I got a bad sore throat and lay with my pecked ankles in bed and couldn’t go to school and was tremendously happy. The doctor came and said I might have scarlet fever and if so I would have to go to an isolation hospital. I prayed to God that I could go, and to the Cardinal in his wonderful sweeping scarlet gown, all the way from Rome, the Holy City, to intercede for me with God. My prayers were answered, which was gratifying. I had begun to doubt the deity. I thought it said in the Bible that if you threw your bread upon the water it would be returned threefold: I’d throw some of the stale biscuits into the Avon but nothing ever came back, though rather more ducks than usual would come by. The ducks seemed so happy and free, though sometimes they too would turn on one of their number, a Beverley duck, as it were, and peck it to bits.


I loved the fever hospital. The nurses were kind and the other children were friendly. My ankles healed and fears of limbo receded. My confidence in the deity was restored. Invalid food, the like of which is not known in today’s hospitals or sick-rooms, food to tempt the reluctant appetite, was cooked and served. A little pale and white, it’s true – clear beef broth, steamed fish and mashed potatoes, and vanilla blancmange – followed by hot sweet milk and white-iced biscuits – but every spoonful you got down you was applauded.

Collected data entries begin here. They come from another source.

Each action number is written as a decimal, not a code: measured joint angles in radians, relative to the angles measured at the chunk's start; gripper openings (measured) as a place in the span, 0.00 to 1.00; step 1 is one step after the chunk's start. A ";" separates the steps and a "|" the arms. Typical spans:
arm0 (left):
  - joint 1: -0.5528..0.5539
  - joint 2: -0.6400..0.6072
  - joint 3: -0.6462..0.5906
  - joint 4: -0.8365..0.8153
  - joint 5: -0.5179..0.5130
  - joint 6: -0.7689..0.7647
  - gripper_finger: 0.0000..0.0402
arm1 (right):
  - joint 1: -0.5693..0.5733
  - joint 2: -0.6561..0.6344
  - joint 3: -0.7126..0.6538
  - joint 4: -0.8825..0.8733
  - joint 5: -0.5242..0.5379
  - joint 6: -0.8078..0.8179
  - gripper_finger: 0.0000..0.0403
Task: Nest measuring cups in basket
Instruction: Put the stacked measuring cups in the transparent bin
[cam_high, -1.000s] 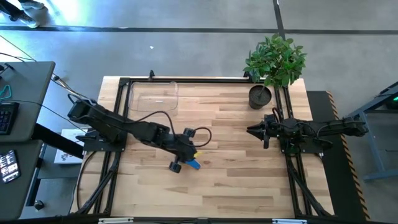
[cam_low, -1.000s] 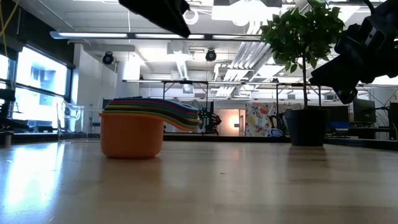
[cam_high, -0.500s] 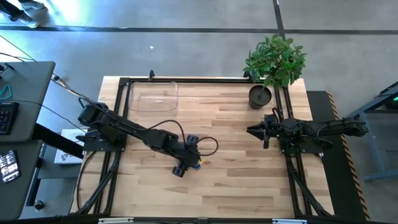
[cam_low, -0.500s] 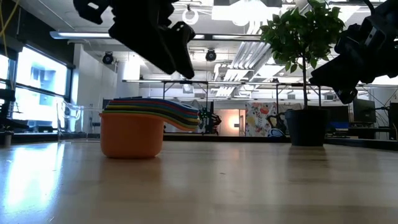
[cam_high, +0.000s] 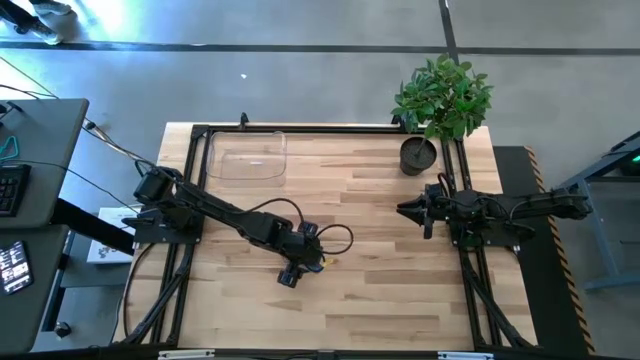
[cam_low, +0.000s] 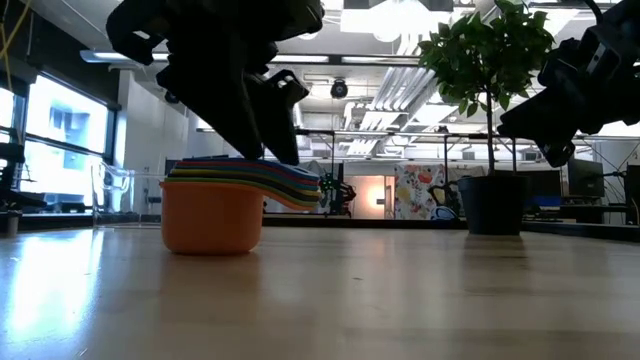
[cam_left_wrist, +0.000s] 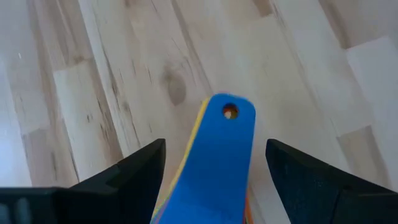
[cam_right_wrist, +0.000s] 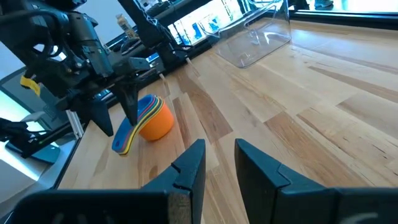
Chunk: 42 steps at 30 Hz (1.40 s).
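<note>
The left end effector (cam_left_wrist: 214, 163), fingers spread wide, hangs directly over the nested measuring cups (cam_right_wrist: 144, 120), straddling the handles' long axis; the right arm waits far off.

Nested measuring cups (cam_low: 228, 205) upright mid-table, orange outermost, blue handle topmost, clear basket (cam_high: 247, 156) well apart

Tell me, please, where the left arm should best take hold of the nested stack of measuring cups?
Probably by the fanned handles, coming down from above with the jaws either side. The cups sit nested in the orange bowl on the table, and the flat handles jut out sideways, narrow enough to pinch. The left gripper is open and straddles them. The right gripper waits by the plant pot.
</note>
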 joint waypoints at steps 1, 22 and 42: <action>0.000 0.000 0.000 -0.011 0.003 -0.010 0.67 | 0.000 0.000 0.000 0.000 0.000 0.000 0.19; 0.000 0.073 0.000 -0.029 -0.007 0.018 0.67 | 0.000 0.007 0.000 0.000 0.000 0.000 0.19; 0.000 0.077 0.000 -0.057 -0.027 0.043 0.43 | 0.000 0.006 0.000 0.000 0.000 0.000 0.19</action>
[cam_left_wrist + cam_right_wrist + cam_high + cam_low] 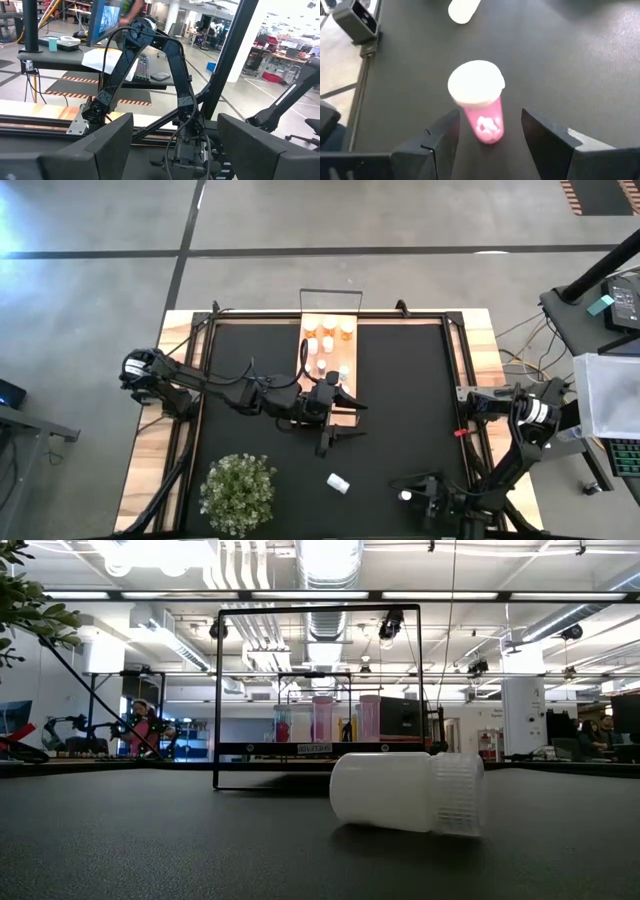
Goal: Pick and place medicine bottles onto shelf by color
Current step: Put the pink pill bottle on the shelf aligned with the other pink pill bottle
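Observation:
A pink medicine bottle with a white cap stands upright on the black mat near the table's front right; its cap also shows from above. My right gripper is open, one finger on each side of the bottle's lower body, with a gap showing on at least one side. A white bottle lies on its side on the mat. The shelf carries orange bottles at its far end and pale ones nearer. My left gripper hovers open beside the shelf's near end, holding nothing.
A potted green plant stands at the mat's near left. The shelf's thin black frame rises above the board. The right arm's base and cables sit on the right wooden strip. Bare mat lies between shelf and right gripper.

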Action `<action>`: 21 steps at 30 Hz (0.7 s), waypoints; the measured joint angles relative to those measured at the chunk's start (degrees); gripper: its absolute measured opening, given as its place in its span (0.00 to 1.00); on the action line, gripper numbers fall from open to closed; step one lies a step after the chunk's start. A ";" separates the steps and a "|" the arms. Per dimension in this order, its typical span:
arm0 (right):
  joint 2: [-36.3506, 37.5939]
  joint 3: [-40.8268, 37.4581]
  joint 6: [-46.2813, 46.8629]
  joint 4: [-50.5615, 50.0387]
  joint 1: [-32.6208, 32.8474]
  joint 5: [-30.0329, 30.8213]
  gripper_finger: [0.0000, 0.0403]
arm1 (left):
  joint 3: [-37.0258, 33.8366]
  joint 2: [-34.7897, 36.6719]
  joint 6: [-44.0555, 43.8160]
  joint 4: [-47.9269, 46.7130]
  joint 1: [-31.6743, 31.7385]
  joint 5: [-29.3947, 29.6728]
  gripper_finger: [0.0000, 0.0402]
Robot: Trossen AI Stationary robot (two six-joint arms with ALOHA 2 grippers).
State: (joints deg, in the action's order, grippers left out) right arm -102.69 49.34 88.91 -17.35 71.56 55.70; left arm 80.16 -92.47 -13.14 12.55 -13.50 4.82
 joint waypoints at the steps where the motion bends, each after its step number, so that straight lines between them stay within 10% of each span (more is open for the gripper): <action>1: -0.08 0.00 -0.19 0.03 -0.18 0.02 0.50 | 0.00 0.00 0.01 0.01 0.00 0.00 0.68; 21: -0.28 0.00 -1.51 1.31 -1.74 0.92 0.33 | -0.02 0.00 0.01 -0.21 0.02 0.00 0.68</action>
State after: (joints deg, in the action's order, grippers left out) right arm -102.98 49.34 87.39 -16.04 69.82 56.62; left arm 80.14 -92.47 -13.13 12.34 -13.47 4.82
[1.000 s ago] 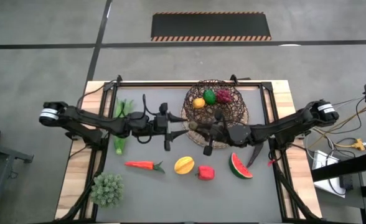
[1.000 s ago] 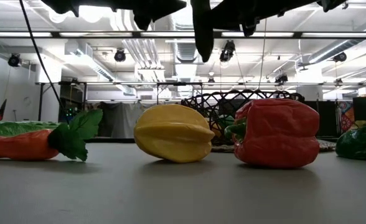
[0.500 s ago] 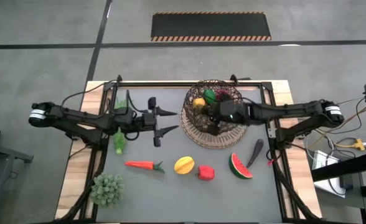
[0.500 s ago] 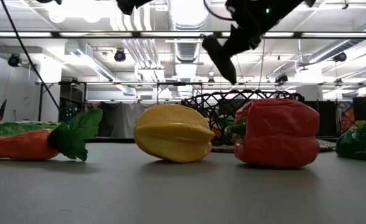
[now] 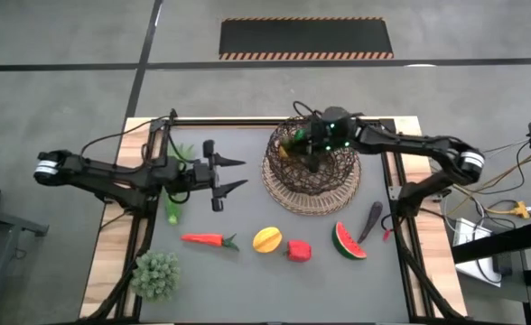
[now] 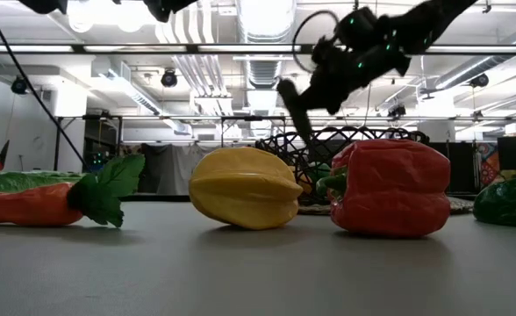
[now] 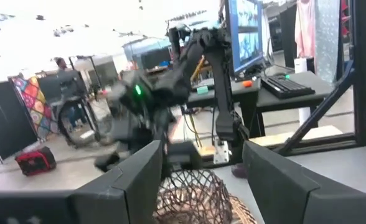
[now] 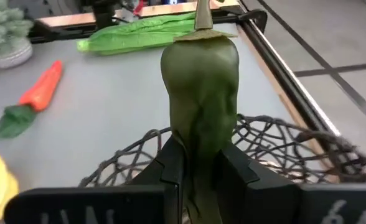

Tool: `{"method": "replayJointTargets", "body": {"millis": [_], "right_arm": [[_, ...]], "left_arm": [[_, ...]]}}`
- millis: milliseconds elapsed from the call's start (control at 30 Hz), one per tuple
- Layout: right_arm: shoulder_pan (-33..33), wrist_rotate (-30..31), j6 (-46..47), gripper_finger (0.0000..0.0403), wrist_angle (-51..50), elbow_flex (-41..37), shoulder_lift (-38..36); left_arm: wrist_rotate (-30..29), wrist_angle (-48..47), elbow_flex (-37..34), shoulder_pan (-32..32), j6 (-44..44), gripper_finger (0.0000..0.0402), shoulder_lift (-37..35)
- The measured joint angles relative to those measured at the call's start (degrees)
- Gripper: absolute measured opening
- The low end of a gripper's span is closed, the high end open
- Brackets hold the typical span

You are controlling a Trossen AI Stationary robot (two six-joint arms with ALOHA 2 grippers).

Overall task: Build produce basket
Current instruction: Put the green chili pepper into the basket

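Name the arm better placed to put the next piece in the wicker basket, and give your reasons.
The right. Its hand is over the dark brown open-weave wicker basket, shut on a long dark green chili pepper. The left hand is open and empty, beside the basket above the grey mat.

Non-task stuff: pale green leafy clump (image 5: pixel 155 273) on the near-left corner of the grey surface (image 5: pixel 247 271), in a pale pot per right wrist view. Striped-edge black floor mat (image 5: pixel 306 38) beyond the surface. Desk with monitor (image 7: pixel 245 31) and keyboard (image 7: pixel 287 86) in the room behind.
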Motion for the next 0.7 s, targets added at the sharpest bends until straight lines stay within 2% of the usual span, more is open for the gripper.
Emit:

Anything parents brought in had to be sterilized in great steam cupboards, and if they visited us, which they were only allowed to do once a week, they had to sit the other side of a thick glass partition. I had a fit of neurosis which I remember to this day: a girl in the bed opposite had a bag of sweets: she threw me one and missed and it went under the bed, but I chose to believe she had not thrown it, and had treated me badly, and wept and wept until a nurse came to comfort me. I knew perfectly well it was an accident but preferred to be miserable, for the sheer drama of it. Later in life I would treat lovers and husbands in this way. Taking offence and suffering because of it, knowing in your heart they are not in the least to blame, you just want a drama, and your turn at being a victim.


One day unannounced, it was not my mother sitting the other side of the glass screen when I was led in for the family visit, but my father. At least that was what the nurse said he was, and I had no reason to mistrust the nurse. I didn’t know what to say to him. He seemed tall and handsome and I was immensely flattered that he had come to see me, and to think that I was his daughter, which gave me some kind of right to him. He talked about his plans: they did not seem to include living in the same house as us. That was fair enough, I could see he would hate the magpie. He gave me two shillings, and then he disappeared again.